MIAMI (Reuters) - Miami-Dade County lawmakers agreed on Tuesday to commit tax revenues to the Miami Dolphins football team if it can attract big-ticket events like the NFL’s Super Bowl and World Cup soccer matches to its privately owned stadium.
In return, the team agreed to self-finance a $350 million overhaul of its privately owned stadium.
The compromise deal came after the Florida Legislature rejected a previous proposal to use public funds to finance the stadium upgrade.
Local taxpayers soured on publicly financed stadium deals for privately owned sports teams after critics complained about the generous terms of a $500 million park for the Miami Marlins baseball team in 2008, funded largely by tax money.
Local officials recently rebuffed efforts by retired soccer superstar David Beckham to secure publicly owned waterfront land for a 20,000-seat stadium, even though Beckham agreed to finance it privately.
Since the recession, “people have found it a little distasteful for millionaire players and billionaire owners to get new facilities when police officers and firefighters are losing their jobs,” said Victor Matheson, a sports economist at the College of the Holy Cross in Massachusetts.
Under the deal Miami-Dade County commissioners approved on Tuesday by a 7-4 vote, the Dolphins can receive up to $5 million a year from county tourist taxes if they secure big sporting events, with payments starting in 2024.
The Dolphins hope to host World Cup matches in an upgraded stadium if Qatar is stripped of the 2022 tournament following allegations of corruption in the selection process.
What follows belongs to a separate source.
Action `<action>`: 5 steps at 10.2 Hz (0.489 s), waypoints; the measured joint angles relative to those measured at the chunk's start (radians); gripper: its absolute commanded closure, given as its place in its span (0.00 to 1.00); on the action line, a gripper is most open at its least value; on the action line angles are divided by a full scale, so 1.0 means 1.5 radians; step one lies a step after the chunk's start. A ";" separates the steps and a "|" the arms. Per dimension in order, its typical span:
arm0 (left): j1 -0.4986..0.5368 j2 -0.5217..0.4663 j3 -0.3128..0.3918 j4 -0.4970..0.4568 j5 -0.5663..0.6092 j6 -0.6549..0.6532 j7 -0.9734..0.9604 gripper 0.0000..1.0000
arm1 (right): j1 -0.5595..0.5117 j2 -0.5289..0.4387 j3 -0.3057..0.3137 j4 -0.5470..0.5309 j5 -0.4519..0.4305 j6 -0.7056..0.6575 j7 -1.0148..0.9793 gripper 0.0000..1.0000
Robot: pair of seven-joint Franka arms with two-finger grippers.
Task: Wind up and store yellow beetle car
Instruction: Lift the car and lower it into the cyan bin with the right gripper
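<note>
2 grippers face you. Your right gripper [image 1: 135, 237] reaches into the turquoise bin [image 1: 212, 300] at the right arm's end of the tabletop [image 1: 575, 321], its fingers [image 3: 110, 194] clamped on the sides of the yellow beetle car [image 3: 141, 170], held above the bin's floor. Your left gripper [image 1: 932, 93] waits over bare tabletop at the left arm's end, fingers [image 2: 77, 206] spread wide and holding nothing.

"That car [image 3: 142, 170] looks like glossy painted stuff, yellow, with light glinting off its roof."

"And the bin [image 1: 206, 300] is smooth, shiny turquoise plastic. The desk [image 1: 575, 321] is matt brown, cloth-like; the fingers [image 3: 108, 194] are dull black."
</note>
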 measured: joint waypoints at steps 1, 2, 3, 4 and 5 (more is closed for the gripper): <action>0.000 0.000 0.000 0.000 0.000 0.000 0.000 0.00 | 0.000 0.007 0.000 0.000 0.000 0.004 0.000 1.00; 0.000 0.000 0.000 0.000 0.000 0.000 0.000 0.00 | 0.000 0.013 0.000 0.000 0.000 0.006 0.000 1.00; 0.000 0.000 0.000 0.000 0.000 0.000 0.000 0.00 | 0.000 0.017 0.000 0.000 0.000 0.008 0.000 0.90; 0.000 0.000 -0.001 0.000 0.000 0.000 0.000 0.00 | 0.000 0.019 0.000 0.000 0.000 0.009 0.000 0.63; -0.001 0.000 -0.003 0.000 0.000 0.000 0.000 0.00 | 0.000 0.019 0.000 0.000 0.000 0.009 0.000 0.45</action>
Dolphins owner and billionaire real estate tycoon Stephen Ross said the $350 million overhaul of the nearly 30-year-old Sun Life Stadium, including a roof, more seating and a new Jumbotron, were needed to attract future Super Bowls.
Representatives for the team and the National Football League declined to comment.
Earlier this month, Miami-Dade County reached a deal with the Miami Heat to extend the team’s use of a publicly owned arena through 2035. The county raised its tax-funded subsidy by more than $2 million a year after the National Basketball Association team agreed to pay $1 million a year to the county’s parks department.